The short answer is yes, however, it requires you to do some work during lifetime to plan accordingly.

Having a Living Trust

If you create a living trust and fund it appropriately during lifetime, putting all your assets in it, it may be possible to avoid the probate process. Assets put into a trust should be handled and distributed by the trustee according to its terms, without the need of getting the court involved.

Gifting Assets During Lifetime

Some assets are not possible to put in a trust due to their nature. These may include personal items such as jewelry or various collections. A person having a living trust should also have a pour-over will, which is a way of including those smaller personal items in the trust. If, however, you feel more comfortable handling the distribution of certain assets yourself, you may choose to gift certain things to people during your lifetime. This ensures that the assets reach the appropriate person and there is no doubts as to your intent. If you decide to gift larger things or sums of money, speak with an accountant and/or attorney to discuss possible tax ramifications.

Payable on Death Accounts

Certain assets have the possibility of having a payable on death person named.
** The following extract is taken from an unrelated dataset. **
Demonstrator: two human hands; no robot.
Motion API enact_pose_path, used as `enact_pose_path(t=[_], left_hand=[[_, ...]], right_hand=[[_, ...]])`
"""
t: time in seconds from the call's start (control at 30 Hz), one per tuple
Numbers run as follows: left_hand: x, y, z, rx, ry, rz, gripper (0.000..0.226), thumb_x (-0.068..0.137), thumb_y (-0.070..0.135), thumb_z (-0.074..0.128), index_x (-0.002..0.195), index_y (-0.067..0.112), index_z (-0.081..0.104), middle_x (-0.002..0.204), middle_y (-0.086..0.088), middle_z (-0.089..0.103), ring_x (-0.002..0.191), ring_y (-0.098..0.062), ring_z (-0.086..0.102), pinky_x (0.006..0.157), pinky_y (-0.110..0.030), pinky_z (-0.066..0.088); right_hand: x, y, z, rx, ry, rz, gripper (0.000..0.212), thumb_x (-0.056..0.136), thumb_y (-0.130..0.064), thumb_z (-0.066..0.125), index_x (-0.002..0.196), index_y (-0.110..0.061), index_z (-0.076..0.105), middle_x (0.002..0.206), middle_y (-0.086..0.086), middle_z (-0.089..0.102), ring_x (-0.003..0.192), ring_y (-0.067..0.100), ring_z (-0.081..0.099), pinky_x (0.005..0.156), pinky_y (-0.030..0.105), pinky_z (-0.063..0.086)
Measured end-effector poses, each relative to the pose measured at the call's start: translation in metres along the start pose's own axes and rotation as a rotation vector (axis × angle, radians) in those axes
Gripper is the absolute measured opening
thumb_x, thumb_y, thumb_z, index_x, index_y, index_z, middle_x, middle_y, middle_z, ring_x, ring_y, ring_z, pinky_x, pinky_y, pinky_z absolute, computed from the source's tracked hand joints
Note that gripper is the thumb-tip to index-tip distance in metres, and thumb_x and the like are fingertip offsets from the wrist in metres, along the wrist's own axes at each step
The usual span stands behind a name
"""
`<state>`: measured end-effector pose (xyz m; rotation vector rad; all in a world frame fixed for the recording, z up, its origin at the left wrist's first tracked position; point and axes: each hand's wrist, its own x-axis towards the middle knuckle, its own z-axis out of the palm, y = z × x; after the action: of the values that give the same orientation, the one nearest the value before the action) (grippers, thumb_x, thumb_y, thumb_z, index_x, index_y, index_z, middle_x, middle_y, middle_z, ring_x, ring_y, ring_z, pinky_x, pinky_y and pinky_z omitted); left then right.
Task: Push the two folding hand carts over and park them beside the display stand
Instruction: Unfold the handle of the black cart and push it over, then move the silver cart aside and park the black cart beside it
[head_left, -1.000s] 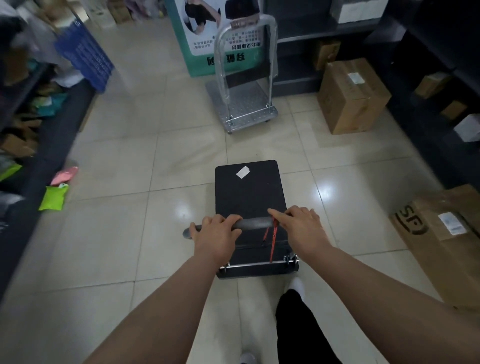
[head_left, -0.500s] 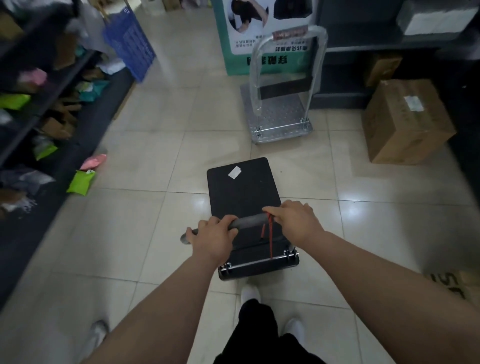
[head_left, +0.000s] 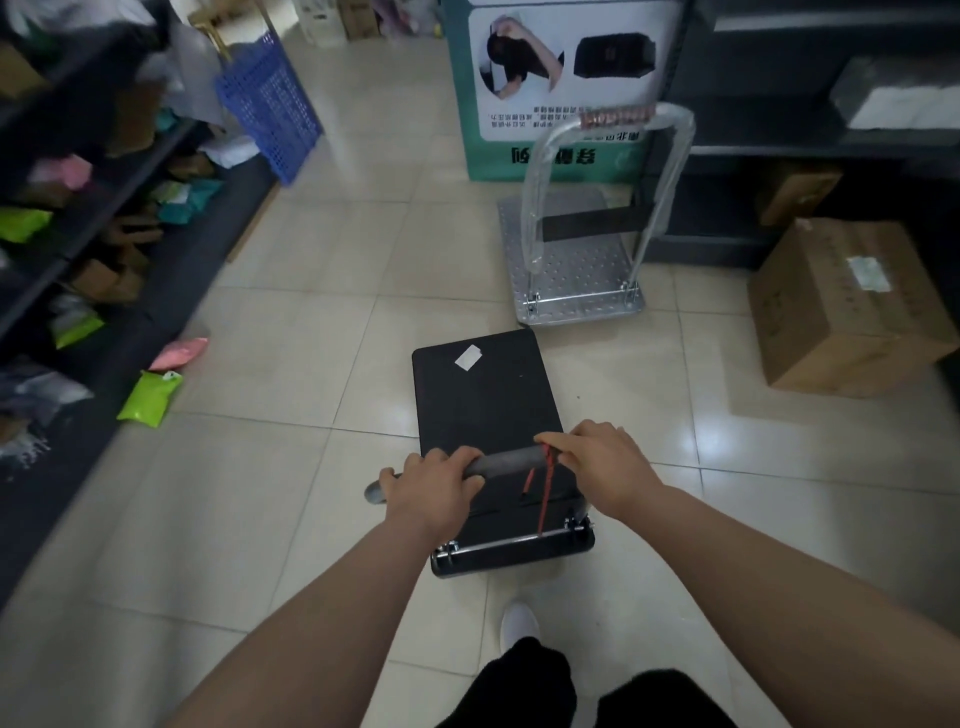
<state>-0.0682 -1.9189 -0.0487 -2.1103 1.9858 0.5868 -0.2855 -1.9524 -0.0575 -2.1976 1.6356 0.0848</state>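
A black folding hand cart (head_left: 483, 400) stands on the tiled floor right in front of me, a white sticker on its deck. My left hand (head_left: 434, 488) and my right hand (head_left: 605, 460) both grip its grey handle bar (head_left: 506, 461), where a red cord hangs. A silver hand cart (head_left: 571, 270) with an upright plastic-wrapped handle is parked ahead, against the green and white display stand (head_left: 550, 93). The black cart's front edge is close to the silver cart's near left corner.
Dark shelving with packets runs along the left (head_left: 78, 218), with a pink and a green packet (head_left: 150, 397) on the floor. A blue crate (head_left: 270, 109) leans at back left. A cardboard box (head_left: 841, 306) and dark shelves (head_left: 810, 156) stand right.
The black cart has rolled forward with both hands on its handle. The silver cart and display stand are nearer, and the box with the logo at right has left view.
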Motion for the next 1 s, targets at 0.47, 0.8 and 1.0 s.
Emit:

The most common ones include a house, bank accounts, and a car. This means that after your death that person is able to transfer the asset into their name after showing your death certificate (they may need to file something, for example an affidavit to transfer a home). This, however, keeps the asset away from probate and court.

Jointly Owning Property

Another option to avoid probate is to hold as many assets as possible in a joint account with some one else. This means that after one person dies, the other would retain ownership. However, if both parties die at the same time, the asset will need to have a payable on death person designated or it would end up going to probate.